Well, it would, were it not for one industrious little bee that paid attention as the indigenous peoples of Mexico domesticated squash thousands of years ago. This bee followed the fortunes of squash, gourd and pumpkin culture from the Southwest U.S. through most of the rest of North America wherever the days are long enough to support growing squash.
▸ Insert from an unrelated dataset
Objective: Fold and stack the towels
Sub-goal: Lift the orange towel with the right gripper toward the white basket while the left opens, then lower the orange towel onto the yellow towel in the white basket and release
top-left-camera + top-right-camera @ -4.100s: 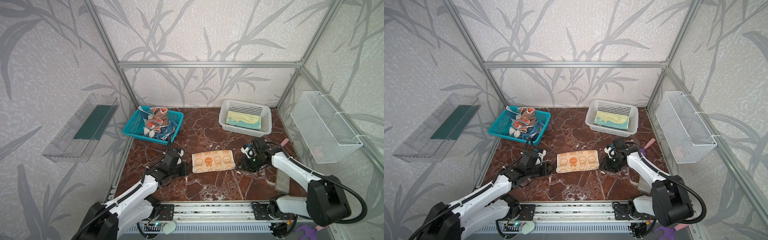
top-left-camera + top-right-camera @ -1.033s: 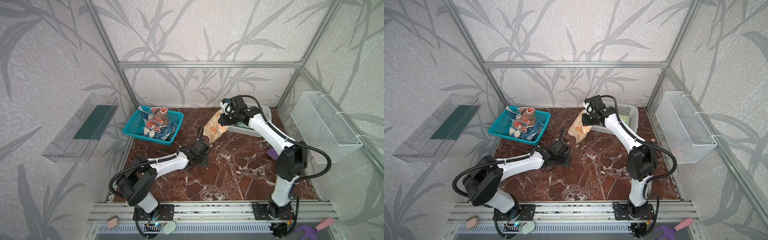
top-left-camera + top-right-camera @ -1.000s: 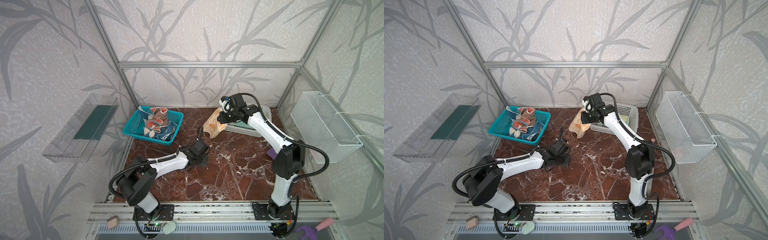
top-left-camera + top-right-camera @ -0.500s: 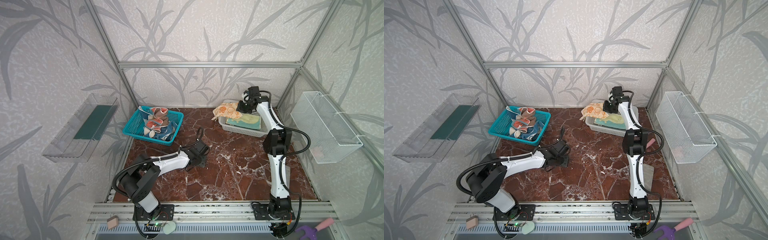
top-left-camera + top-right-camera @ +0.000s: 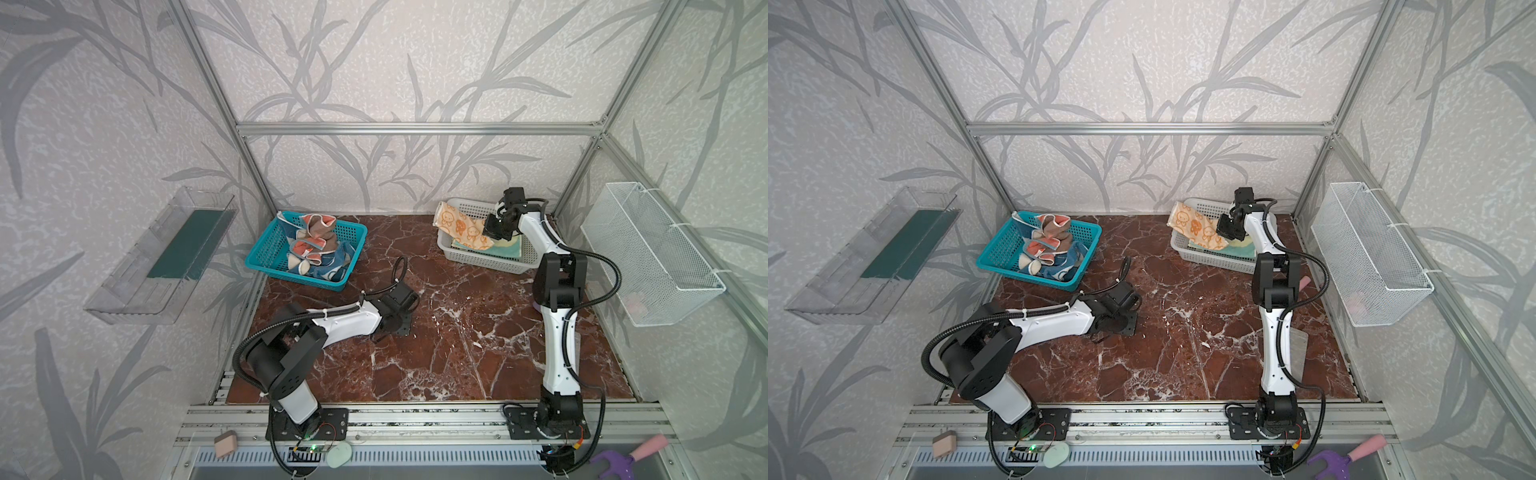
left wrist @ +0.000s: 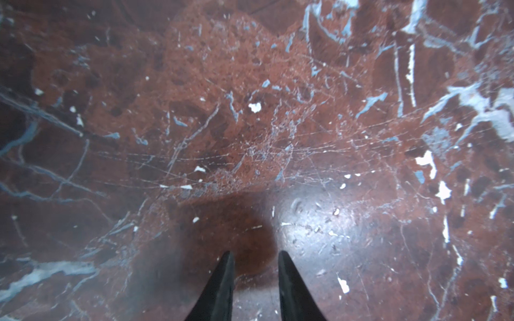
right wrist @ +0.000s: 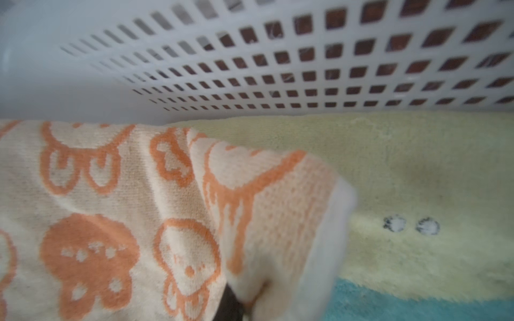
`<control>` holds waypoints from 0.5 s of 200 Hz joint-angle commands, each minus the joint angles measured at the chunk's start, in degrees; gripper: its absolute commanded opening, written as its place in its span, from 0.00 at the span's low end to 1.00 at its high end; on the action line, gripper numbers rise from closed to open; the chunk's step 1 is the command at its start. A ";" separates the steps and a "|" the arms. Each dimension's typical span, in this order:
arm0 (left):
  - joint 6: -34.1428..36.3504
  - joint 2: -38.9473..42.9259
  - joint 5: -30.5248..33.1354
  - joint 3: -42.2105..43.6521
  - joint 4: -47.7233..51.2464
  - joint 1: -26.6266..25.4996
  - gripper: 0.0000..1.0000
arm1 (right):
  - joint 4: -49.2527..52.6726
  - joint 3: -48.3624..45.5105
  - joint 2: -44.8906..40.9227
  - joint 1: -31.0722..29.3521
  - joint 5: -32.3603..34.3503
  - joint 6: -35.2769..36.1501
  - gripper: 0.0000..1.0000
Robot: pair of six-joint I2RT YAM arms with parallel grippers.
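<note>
Here, cream towel [image 5: 457,224] drapes over white basket [image 5: 478,258] rim.

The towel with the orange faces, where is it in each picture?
In a top view: the orange-print towel hangs over the left end of the white basket, at the back right.
In a top view: again over the basket's left end.
Left wrist: not in it, only the marble tabletop.
Right wrist: close up, in front of the basket's wall.
Shared landmark: the white basket.

A red-brown marble tabletop [image 5: 457,353] carries a teal plastic basket [image 5: 268,245] upper left and a white slotted plastic basket [image 5: 482,259] upper right.
</note>
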State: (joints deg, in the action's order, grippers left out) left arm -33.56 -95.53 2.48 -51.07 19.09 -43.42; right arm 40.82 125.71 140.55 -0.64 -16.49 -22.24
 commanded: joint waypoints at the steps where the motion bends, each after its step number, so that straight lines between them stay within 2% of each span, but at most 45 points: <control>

This bee is not the honey bee, our domesticated European bee that most people think of as our one and only crop pollinator. No, this bee lives for one thing and one thing only: to pollinate squash and squash relatives in the genus Cucurbita. Naturally, it’s called the squash bee.
There are actually about 20 different kinds of squash bees, but the one that has followed the fortunes of squash culture through the American landscape is the pruinose squash bee, (Peponapis pruinosa). The pepo in the genus name references Cucurbita pepo, a wide-ranging plant species that includes cultivated crops such as pumpkins, winter squash and zucchini. Together with plants like watermelon and ornamental gourds, botanists call this group of plants cucurbits.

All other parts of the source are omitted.